Les missions régionales d'autorité environnementale dressent leur premier bilan
A l'occasion de la présentation de son bilan d'activité 2016, le 7 mars, l'Autorité environnementale (AE) a tiré des enseignements de la première année de fonctionnement des missions régionales d'autorité environnementale (MRAe). Elles ont déjà rendu plus d'un millier de décisions ou avis portant dans leur grande majorité sur des documents d'urbanisme. Constatant des lacunes en matière d'évaluation environnementale, elles font œuvre de pédagogie auprès des collectivités porteuses de projets pour les aider à en améliorer la qualité.
L'Autorité environnementale (AE), gardienne du temple de l'évaluation environnementale, a présenté le 7 mars la première synthèse annuelle issue des travaux des missions régionales d'autorité environnementale (MRAe). Avec 331 avis, dont 229 sur des documents d'urbanisme, et 1.079 décisions (dont 607 plans locaux d'urbanisme - PLU examinés) rendus en six mois d'existence opérationnelle, ces missions constituées dans chaque région de six membres nommés par arrêté ministériel (voir notre article dans l'édition du 24 mai 2016) n'ont pas chômé.

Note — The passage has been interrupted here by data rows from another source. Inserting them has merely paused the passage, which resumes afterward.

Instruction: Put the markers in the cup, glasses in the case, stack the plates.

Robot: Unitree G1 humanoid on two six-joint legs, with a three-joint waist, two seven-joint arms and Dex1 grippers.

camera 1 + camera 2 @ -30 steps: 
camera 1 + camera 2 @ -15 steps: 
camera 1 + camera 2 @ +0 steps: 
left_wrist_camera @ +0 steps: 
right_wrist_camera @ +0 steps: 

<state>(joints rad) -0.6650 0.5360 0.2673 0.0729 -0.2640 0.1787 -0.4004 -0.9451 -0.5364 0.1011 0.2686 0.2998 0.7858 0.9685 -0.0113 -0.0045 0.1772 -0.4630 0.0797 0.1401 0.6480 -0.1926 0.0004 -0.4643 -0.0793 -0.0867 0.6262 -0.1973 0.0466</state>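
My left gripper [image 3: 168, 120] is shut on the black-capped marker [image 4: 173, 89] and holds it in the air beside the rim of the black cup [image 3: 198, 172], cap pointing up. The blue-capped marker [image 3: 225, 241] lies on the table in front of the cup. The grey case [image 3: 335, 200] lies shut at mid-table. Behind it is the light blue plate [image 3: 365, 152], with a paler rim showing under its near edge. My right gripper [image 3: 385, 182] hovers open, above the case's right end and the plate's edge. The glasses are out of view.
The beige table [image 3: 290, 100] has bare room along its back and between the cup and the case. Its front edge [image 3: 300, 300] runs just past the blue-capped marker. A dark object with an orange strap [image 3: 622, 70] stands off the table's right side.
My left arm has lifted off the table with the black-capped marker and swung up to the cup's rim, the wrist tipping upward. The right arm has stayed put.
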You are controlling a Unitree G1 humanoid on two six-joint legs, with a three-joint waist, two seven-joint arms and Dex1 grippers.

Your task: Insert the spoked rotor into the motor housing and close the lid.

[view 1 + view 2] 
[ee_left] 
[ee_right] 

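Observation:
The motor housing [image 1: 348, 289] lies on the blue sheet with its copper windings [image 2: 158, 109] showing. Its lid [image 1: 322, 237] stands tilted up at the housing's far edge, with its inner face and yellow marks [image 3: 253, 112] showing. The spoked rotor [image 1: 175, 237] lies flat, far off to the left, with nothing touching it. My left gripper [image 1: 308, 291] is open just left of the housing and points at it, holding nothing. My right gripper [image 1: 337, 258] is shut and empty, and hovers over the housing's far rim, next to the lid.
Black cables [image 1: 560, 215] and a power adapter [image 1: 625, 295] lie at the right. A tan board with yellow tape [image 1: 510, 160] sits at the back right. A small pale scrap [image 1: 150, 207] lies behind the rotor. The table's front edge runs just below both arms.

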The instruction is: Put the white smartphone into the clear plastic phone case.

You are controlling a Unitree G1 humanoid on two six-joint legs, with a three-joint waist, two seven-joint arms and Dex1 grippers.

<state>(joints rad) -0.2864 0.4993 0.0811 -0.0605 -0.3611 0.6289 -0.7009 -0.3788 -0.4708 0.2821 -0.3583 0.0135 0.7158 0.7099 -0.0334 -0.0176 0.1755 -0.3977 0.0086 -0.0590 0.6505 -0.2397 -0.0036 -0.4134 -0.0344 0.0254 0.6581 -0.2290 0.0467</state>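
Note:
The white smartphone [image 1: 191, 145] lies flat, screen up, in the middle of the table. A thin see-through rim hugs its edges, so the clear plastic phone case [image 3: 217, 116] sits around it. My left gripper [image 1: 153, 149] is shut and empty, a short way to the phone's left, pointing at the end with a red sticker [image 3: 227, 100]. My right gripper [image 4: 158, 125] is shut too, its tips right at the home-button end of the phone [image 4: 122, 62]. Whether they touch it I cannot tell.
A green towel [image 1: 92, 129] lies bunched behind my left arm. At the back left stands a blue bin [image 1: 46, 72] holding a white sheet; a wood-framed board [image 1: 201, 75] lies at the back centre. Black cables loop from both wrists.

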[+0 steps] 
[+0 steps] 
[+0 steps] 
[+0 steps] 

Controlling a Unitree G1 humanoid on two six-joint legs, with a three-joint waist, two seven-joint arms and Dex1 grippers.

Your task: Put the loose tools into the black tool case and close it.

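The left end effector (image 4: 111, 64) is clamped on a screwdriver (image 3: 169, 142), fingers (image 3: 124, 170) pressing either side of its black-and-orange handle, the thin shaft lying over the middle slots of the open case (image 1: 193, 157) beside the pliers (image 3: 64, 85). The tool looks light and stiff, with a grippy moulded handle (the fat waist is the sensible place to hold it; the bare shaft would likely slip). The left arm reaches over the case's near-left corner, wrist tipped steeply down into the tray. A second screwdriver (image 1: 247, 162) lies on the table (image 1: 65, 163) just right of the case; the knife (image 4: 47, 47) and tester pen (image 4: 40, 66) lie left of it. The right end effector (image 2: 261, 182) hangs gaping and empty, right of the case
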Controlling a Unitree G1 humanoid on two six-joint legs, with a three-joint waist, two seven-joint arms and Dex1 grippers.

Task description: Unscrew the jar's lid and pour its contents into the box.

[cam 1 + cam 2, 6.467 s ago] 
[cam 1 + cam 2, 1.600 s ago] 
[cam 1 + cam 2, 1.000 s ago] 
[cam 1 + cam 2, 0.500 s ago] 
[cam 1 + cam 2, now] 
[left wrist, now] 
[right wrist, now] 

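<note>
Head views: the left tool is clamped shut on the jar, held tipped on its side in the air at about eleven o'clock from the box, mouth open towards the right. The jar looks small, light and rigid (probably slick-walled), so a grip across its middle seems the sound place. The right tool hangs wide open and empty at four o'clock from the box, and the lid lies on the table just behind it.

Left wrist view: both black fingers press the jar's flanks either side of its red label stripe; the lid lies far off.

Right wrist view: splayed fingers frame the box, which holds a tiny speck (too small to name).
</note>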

Une planification toujours grignoteuse d'espaces
Leurs avis sont consultatifs – et donc ni favorables, ni défavorables – publiés sans délais et apportent une expertise environnementale indépendante sur la démarche du porteur du projet. "Auparavant, un avis était donné par le préfet et l'administration, désormais il est pris en toute indépendance et sous un mode collégial par des experts venus d'horizons divers apportant chacun leur culture de l'évaluation", éclaire Alby Schmitt, président de la MRAe du Grand Est. Exemple d'avis que cette mission a donné dernièrement à des communes du Haut-Rhin : éviter d'étendre à travers leur PLU l'urbanisation sur des zones Natura 2000. Constat récurrent : l’artificialisation des sols reste l'un des enjeux mal traités ou oubliés dans les projets passés en revue par les autorités environnementales. "La consommation d'espaces est pourtant l'un des facteurs déterminants de l'impact environnemental des documents d'urbanisme, surtout si, en l'absence de démarche d'évitement, ces espaces sont à forts enjeux (zones humides, Natura 2000)", souligne Philippe Ledenvic, président de l'AE.
Une réelle marge de progrès
Un effort de réduction de la consommation d'espaces est néanmoins constaté entre les documents d'urbanisme préexistants et ceux qui lui sont soumis pour avis. Mais la marge de progrès est importante : dans les Scot, PLU, PLUi ou cartes communales étudiés, l'évaluation des impacts reste "mal pratiquée ou acceptée" par les collectivités qui les portent. Les informations sont parfois dispersées, conduisant ces missions régionales à recoller les morceaux d'un puzzle encore peu maîtrisé. A leur défaut d’homogénéité s'ajoute un manque de justification des besoins d'urbanisation. Le maître mot reste la consommation d'espaces naturels et agricoles. "Loi Alur et stratégies régionales/locales pour la biodiversité font progresser les choses, mais on voit encore passer des projets de zones d'activités dans des territoires en complète déprise et où l'urbanisation pourrait être évitée en réinvestissant des friches ou des espaces vacants", illustre Alby Schmitt.
D'autres points faibles
Autre lacune dans ces documents : la démarche "Éviter, réduire, compenser" (ERC) y est faiblement intégrée ou manque de lisibilité. "La priorité qui doit être donnée à l'évitement des impacts sur l'environnement n'est toujours pas manifeste dans les projets", insiste Philippe Ledenvic. Une collectivité qui porte un projet peut avoir réfléchi à un autre scénario. "Mais même lorsque ces alternatives raisonnables existent et ont été pensées, elles ne sont pas présentées au public. C'est handicapant pour la démocratie participative", ajoute Christian Barthod, président de la mission régionale d'autorité environnementale d'Île-de-France. En dépit des réforme territoriales, les interconnexions entre les documents d'urbanisme et entre les villes, l'articulation des PLU avec d'autres planifications forment d'autres points faibles : "On a souvent l'impression que ces documents sont comme des îles perdues au milieu d'un océan, sans interaction entre elles", illustre Christian Barthod. Les missions régionales relèvent également la faiblesse voire l'absence dans les dossiers soumis de la prise en compte de la trame verte et bleue, un enjeu sur lequel les schémas de cohérence territoriale (Scot) étudiés sont peu prescriptifs. Dans les PLU analysés, la biodiversité ordinaire et les continuités écologiques ne sont pas assez bien appréhendés. Enfin, la référence aux plans de prévention des risques (PPR) n'est pas systématique dans le corps des documents d’urbanisme. Et les objectifs de transition énergétique ou d'adaptation au changement climatique n'y transparaissent pas assez.